Er selbst hat viel Durchhaltevermögen bewiesen in seinen 23 Jahren im Konzern. Kann er sich vorstellen, dass er keine Lust auf die Münchener Rück mehr hat – oder die Münchener Rück auf ihn? „Normalerweise ist 60 ein gutes Alter, um aufzuhören. Ich kann aber heute nicht beurteilen, was in den acht Jahren bis dahin alles passieren kann. Ich habe sehr klare Vorstellungen von dem, was ich noch umsetzen möchte“, sagt von Bomhard. „Danach könnte ich mir vorstellen, ins Ausland zu gehen. Das wollte ich immer machen.“ Wegen der Sprachen reizen ihn Frankreich, Spanien, Italien. „Ob ich das verbinden würde mit Geschäft, weiß ich nicht. Aber wenn, dann wohl in einer beratenden Tätigkeit.“

Es sei ihm nicht wichtig, ob er die Nummer eins oder zwei sei, beteuert von Bomhard. „Ich war in Brasilien mit einem kleinen Büro mindestens genauso glücklich wie hier.“ Solche Äußerungen nimmt ihm die Branche ab. „Er ist unglaublich bescheiden“, lobt der Vorstand eines großen Versicherungskonzerns, „aber auch fachkundig, zielstrebig.“

Und durchsetzungsstark. Unter seinen Vorgängern galt das Konsensprinzip: Der Vorstand diskutierte so lange, bis er sich einig war.

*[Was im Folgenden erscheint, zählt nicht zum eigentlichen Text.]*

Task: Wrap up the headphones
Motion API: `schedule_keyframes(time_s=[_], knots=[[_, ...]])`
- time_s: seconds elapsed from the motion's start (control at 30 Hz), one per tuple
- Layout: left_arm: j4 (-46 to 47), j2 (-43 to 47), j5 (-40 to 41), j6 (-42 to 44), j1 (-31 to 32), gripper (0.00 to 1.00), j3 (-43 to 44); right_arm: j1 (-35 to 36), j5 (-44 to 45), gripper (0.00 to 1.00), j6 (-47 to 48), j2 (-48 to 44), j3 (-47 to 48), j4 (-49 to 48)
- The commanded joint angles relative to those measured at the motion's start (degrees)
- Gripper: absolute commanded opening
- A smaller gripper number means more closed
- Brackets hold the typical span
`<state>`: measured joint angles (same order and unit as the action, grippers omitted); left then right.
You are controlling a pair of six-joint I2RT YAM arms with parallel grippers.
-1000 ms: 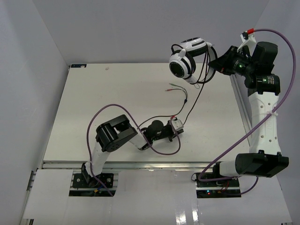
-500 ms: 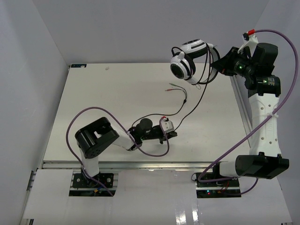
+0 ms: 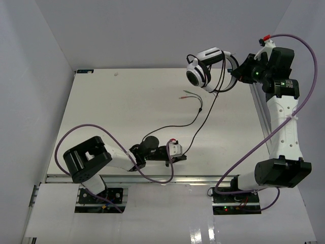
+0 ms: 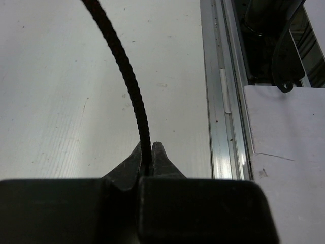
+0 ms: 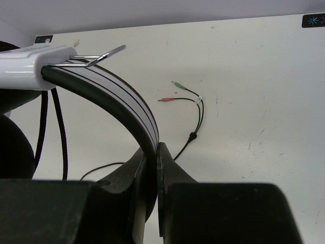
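Nearest me, the left arm lay folded low along the front of the tabletop (image 3: 101, 101), its purple cable (image 3: 157, 179) looping over the metal rail (image 4: 218, 101) at the near edge. Its left hand (image 4: 146, 152) sat just above the surface with the fingers pressed together on the thin black cord (image 4: 127, 76), pinching it partway along its length. From that pinch one stretch of cord rose up and away to the right, clear of the tabletop. Another stretch lay slack on the surface, curving back toward the middle. That slack stretch ended at a small splitter and two plugs (image 5: 172, 91), one green and one red, lying side by side on the far half of the tabletop, well apart from both hands. Farther back, at the far right corner, the right arm stood tall. Its right hand (image 5: 152, 152) was clamped on the black-and-white headband (image 5: 111, 91). It held the headphones (image 3: 205, 68) in the air above the far edge, touching nothing else. One white cup with its black pad faced down toward the left. Black strands of cord hung beside the cups and the band; how many turns lay there I could not tell.
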<state>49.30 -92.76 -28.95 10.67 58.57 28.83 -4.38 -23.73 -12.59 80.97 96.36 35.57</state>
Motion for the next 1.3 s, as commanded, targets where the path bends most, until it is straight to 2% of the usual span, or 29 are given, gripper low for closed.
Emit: schedule_keyframes(time_s=[0.0, 0.37, 0.73, 0.97, 1.13, 1.27], knots=[[1.03, 3.82, 0.00, 1.58, -3.60, 0.00, -2.15, -0.01, -3.22, 0.08, 2.61, -2.78, 0.73, -3.52], [-2.24, 2.68, -3.87, 2.75, -13.34, 0.00, -1.34, 0.01, -18.03, 0.08, 14.41, -4.43, 1.64, -0.41], [-3.21, 3.64, -7.05, 2.98, -21.10, 0.00, 0.79, 0.16, -22.35, 0.08, 27.31, -5.67, 1.82, 6.14], [-6.23, 4.56, -8.21, 4.06, -25.97, 0.00, 2.04, 0.16, -21.99, 0.08, 31.75, -5.83, -0.11, 8.02], [-12.03, 1.55, -8.03, 6.53, -30.38, 0.00, 7.45, 0.43, -26.77, 0.08, 37.68, -6.96, 0.15, 12.44], [-18.03, -1.52, -8.49, 8.18, -33.72, 0.00, 15.02, 2.51, -29.02, 0.08, 47.77, -7.98, 0.50, 19.49]])
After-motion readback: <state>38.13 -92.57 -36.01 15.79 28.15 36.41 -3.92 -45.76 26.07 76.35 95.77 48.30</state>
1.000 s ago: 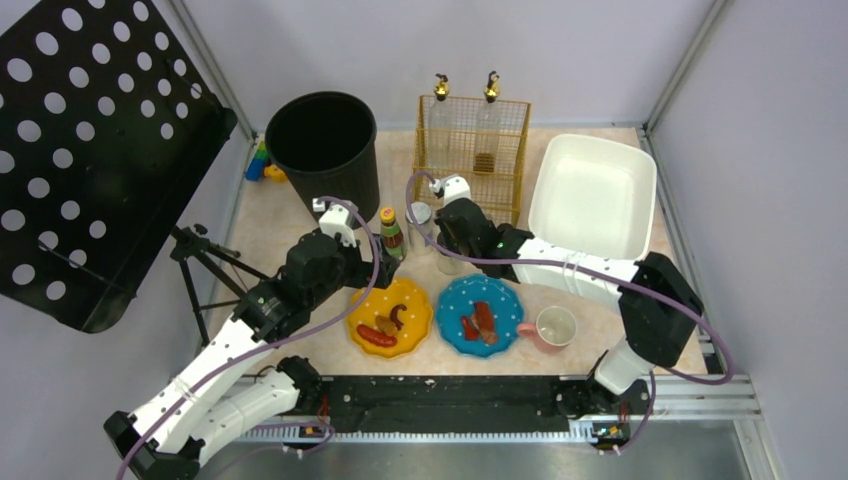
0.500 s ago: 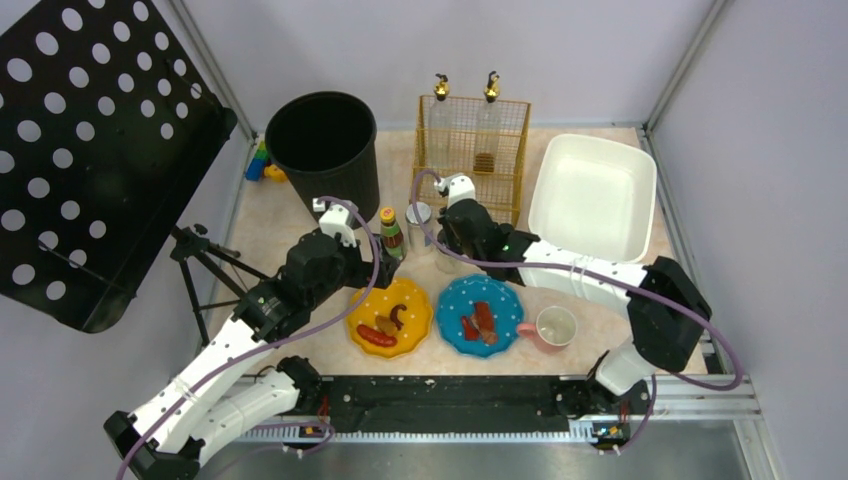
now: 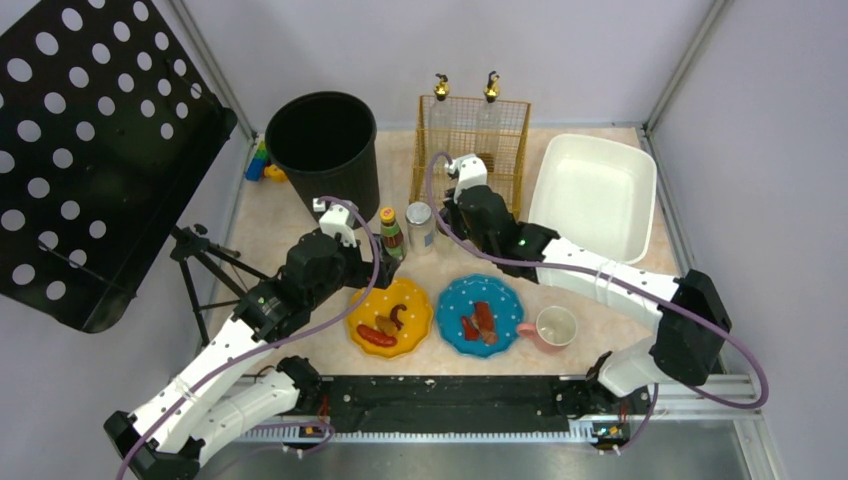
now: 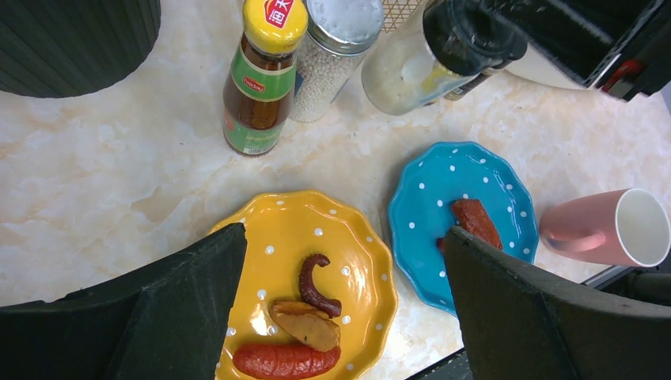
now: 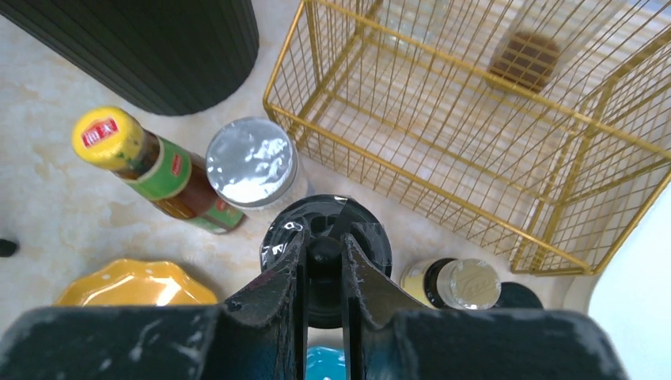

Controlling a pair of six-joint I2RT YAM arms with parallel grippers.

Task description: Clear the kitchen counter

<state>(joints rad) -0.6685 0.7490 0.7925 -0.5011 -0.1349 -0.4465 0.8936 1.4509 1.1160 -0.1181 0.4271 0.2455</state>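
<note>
Black plastic is all the right hand (image 5: 323, 261) has to hold by: it is pinched tight on the small knob atop the cap of a clear bottle (image 4: 403, 71), just in front of the gold wire basket (image 5: 475, 119). In the left wrist view the bottle hangs tilted, so we judge the grip thin. A quick swing could let the knob slip or twist, dropping the bottle onto the kitchen counter (image 4: 95, 174), which spreads out from under the basket towards the arms.

The neighbours are close. The silver-lidded jar (image 5: 252, 162) and the sauce bottle (image 4: 257, 87) stand just left of the basket's near corner, right beside the hanging bottle. A sideways drift could knock either over. A small capped bottle (image 5: 451, 283) also sits against the basket's front. If the bottle goes into the basket, we think too low a carry would clip the wire rim.

The left hand (image 4: 344, 233) is spread wide and holds nothing, poised over the yellow plate (image 4: 301, 202), nearer the arms than the basket.
</note>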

Das ist nun vorbei. „Es ist mir wichtig, dass die Leute, die mitzuentscheiden haben, überzeugt sind“, sagt von Bomhard. „Aber es kommt darauf an, wie viel Zeit man für einzelne Fragen hat, wie wichtig die Frage ist.“ Er nimmt in Kauf, dass er sich nicht immer durchsetzen kann. So gibt es Entscheidungen mit fünf zu drei Stimmen – gegen ihn. „Das stört mich nicht, solange die Richtung stimmt. Aber es gibt natürlich Fragen, bei denen ich mich nicht überstimmen lassen darf.“

Der Chef liebt den offenen Diskurs. „Es gibt keine Lagerbildung vor Sitzungen, wo man sich abstimmt, um schwierige Themen durchzukriegen“, sagt er. „Ich selbst telefoniere mit keinem meiner Kollegen vor den Sitzungen. Ich will, dass die Diskussion in der Sitzung stattfindet.“ Alles andere bedeute das Ende jeder offenen Debatte.